## Task objective
Your job is to retype the records exactly while dropping every picture.
START Data extract
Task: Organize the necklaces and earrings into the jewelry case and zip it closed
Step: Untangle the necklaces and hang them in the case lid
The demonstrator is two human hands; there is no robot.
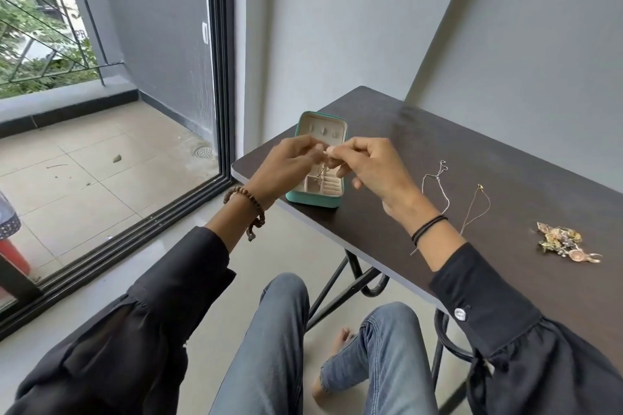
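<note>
From my end, my left hand [290, 162] and right hand [374, 172] are raised together right above the jewelry case [313, 200], fingertips meeting. Both are pinching the top of a thin chain necklace [321, 173], which dangles straight down toward the case's small compartments. I honestly can't tell if its low end touches the lining. There's a bead bracelet [246, 202] on the left wrist and black bands [428, 226] on the right. The case itself is teal, sits open with its lid laid back away from me, and rests on a dark table [505, 158]. To the right of the case, well apart from it, a silver necklace [438, 185] lies loose. A finer gold necklace [475, 209] is just past that, and farther right again is a tangled pile of earrings [563, 242].
</note>
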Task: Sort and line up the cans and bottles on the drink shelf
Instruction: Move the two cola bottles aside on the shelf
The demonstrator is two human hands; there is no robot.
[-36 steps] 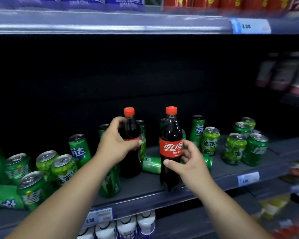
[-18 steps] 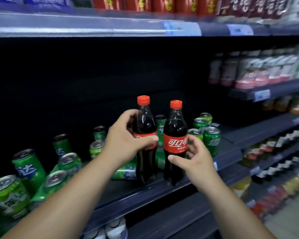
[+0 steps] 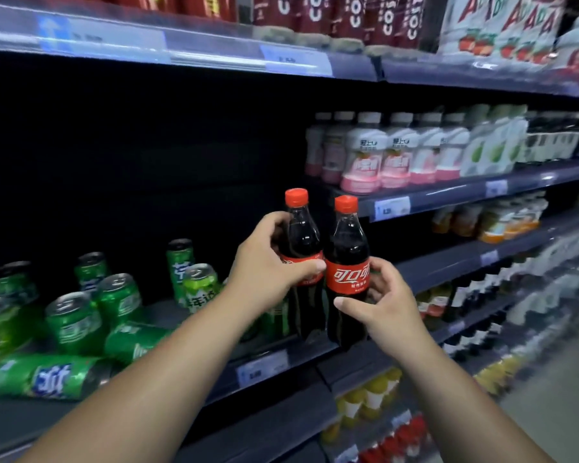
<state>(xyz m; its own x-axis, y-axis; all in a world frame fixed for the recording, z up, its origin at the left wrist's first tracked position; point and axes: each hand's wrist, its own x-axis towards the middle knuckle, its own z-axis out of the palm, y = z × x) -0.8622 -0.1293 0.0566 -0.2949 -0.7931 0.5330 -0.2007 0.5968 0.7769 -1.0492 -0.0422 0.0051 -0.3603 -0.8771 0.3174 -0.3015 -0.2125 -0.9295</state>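
We've got left hand [image 3: 264, 275] wrapped round left cola bottle [image 3: 302, 248], right hand [image 3: 381, 305] clamped on right cola bottle [image 3: 347, 262]. Full, probably heavy, slick plastic; grab mid-label.

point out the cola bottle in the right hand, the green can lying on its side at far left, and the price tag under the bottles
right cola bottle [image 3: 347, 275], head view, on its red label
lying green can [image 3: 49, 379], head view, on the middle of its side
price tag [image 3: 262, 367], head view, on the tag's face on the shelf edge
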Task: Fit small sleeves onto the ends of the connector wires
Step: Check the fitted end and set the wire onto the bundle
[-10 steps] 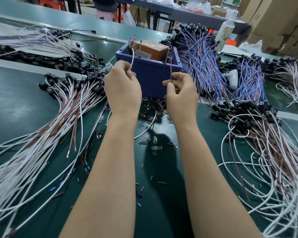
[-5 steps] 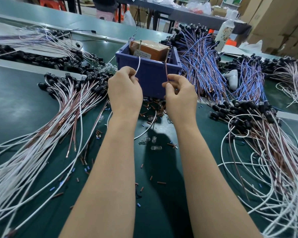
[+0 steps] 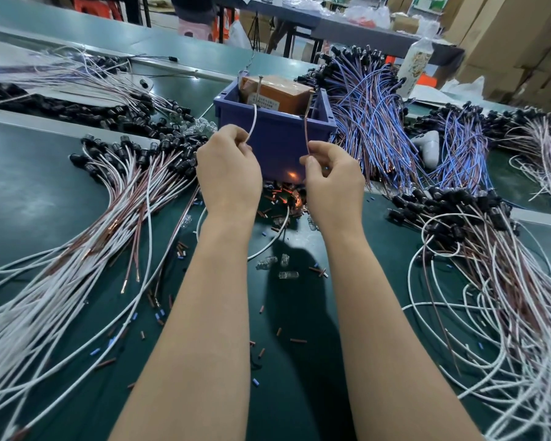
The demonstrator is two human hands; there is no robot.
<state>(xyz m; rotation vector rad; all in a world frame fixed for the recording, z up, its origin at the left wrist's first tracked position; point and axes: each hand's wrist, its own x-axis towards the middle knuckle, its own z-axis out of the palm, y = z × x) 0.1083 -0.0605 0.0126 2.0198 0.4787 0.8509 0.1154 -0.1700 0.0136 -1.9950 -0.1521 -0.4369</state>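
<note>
My left hand (image 3: 228,173) pinching white wire (image 3: 253,124), right hand (image 3: 331,179) pinching brown wire (image 3: 306,135). Ends held upright, apart, probably so sleeves (image 3: 298,340), loose on surface (image 3: 29,192), slide on.

Green work table (image 3: 29,192). Beyond the gripping hands: blue bin (image 3: 277,144). Left of the left hand (image 3: 228,173): white-and-brown wire bundle (image 3: 109,218) with black connectors. Right of the right hand (image 3: 333,183): second such bundle (image 3: 490,281), with blue wire bundles (image 3: 372,122) farther back. Beneath the grip: loose brown and blue sleeves (image 3: 298,340), small clear pieces (image 3: 288,275).
</note>
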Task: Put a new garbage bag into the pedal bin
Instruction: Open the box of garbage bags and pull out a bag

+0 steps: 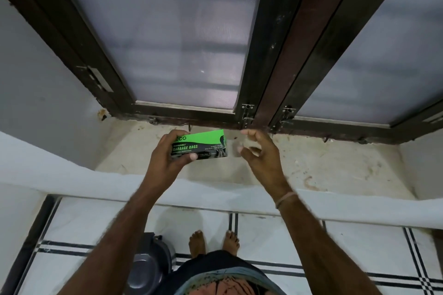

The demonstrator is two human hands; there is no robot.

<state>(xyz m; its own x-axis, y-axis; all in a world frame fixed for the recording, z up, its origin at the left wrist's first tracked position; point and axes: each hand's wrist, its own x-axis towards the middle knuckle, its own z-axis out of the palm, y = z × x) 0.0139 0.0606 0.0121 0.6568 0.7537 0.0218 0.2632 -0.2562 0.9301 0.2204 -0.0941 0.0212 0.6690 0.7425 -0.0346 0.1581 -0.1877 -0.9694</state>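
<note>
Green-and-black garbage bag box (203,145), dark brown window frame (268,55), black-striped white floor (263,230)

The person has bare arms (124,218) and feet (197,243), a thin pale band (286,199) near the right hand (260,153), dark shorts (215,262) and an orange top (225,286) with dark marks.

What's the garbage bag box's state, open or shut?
Apparently shut: the box in the left hand shows no raised flap, no bag sticking out; its gripped end is hidden.
</note>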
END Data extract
## Finished task
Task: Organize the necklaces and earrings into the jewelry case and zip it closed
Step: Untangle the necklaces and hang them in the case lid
The demonstrator is two human hands; there is no robot.
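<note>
From my end, my left hand [290, 162] and right hand [374, 172] are raised together right above the jewelry case [313, 200], fingertips meeting. Both are pinching the top of a thin chain necklace [321, 173], which dangles straight down toward the case's small compartments. I honestly can't tell if its low end touches the lining. There's a bead bracelet [246, 202] on the left wrist and black bands [428, 226] on the right. The case itself is teal, sits open with its lid laid back away from me, and rests on a dark table [505, 158]. To the right of the case, well apart from it, a silver necklace [438, 185] lies loose. A finer gold necklace [475, 209] is just past that, and farther right again is a tangled pile of earrings [563, 242].
</note>
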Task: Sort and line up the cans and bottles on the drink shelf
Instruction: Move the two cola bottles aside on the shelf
The demonstrator is two human hands; there is no robot.
[-36 steps] 
[-18 steps] 
[+0 steps] 
<state>(xyz m; its own x-axis, y-axis; all in a world frame fixed for the recording, z up, its origin at the left wrist's first tracked position; point and axes: each hand's wrist, its own x-axis towards the middle knuckle, its own z-axis out of the palm, y = z × x) -0.8622 -0.1293 0.0566 -0.2949 -0.7931 0.5330 -0.2007 0.5968 0.7769 -1.0492 -0.0422 0.0051 -0.3603 -0.8771 0.3174 -0.3015 -0.2125 -0.9295</state>
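We've got left hand [image 3: 264, 275] wrapped round left cola bottle [image 3: 302, 248], right hand [image 3: 381, 305] clamped on right cola bottle [image 3: 347, 262]. Full, probably heavy, slick plastic; grab mid-label.

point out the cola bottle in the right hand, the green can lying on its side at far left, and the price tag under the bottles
right cola bottle [image 3: 347, 275], head view, on its red label
lying green can [image 3: 49, 379], head view, on the middle of its side
price tag [image 3: 262, 367], head view, on the tag's face on the shelf edge
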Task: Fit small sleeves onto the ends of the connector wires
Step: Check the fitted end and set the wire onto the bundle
[-10 steps] 
[-5 steps] 
[+0 steps] 
The demonstrator is two human hands; there is no robot.
<state>(xyz m; rotation vector rad; all in a world frame fixed for the recording, z up, its origin at the left wrist's first tracked position; point and axes: each hand's wrist, its own x-axis towards the middle knuckle, its own z-axis out of the palm, y = z × x) 0.1083 -0.0605 0.0126 2.0198 0.4787 0.8509 0.1154 -0.1700 0.0136 -1.9950 -0.1521 -0.4369</state>
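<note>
My left hand (image 3: 228,173) pinching white wire (image 3: 253,124), right hand (image 3: 331,179) pinching brown wire (image 3: 306,135). Ends held upright, apart, probably so sleeves (image 3: 298,340), loose on surface (image 3: 29,192), slide on.

Green work table (image 3: 29,192). Beyond the gripping hands: blue bin (image 3: 277,144). Left of the left hand (image 3: 228,173): white-and-brown wire bundle (image 3: 109,218) with black connectors. Right of the right hand (image 3: 333,183): second such bundle (image 3: 490,281), with blue wire bundles (image 3: 372,122) farther back. Beneath the grip: loose brown and blue sleeves (image 3: 298,340), small clear pieces (image 3: 288,275).
</note>
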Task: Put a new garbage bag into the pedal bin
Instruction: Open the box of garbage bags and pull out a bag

+0 steps: 

The demonstrator is two human hands; there is no robot.

<state>(xyz m; its own x-axis, y-axis; all in a world frame fixed for the recording, z up, its origin at the left wrist's first tracked position; point and axes: each hand's wrist, its own x-axis towards the middle knuckle, its own z-axis out of the palm, y = z × x) 0.0139 0.0606 0.0121 0.6568 0.7537 0.0218 0.2632 -0.2562 0.9301 0.2204 -0.0941 0.0212 0.6690 0.7425 -0.0346 0.1581 -0.1877 -0.9694</state>
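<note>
Green-and-black garbage bag box (203,145), dark brown window frame (268,55), black-striped white floor (263,230)

The person has bare arms (124,218) and feet (197,243), a thin pale band (286,199) near the right hand (260,153), dark shorts (215,262) and an orange top (225,286) with dark marks.

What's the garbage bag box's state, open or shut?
Apparently shut: the box in the left hand shows no raised flap, no bag sticking out; its gripped end is hidden.
</note>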

The response is finished, and the exercise is complete.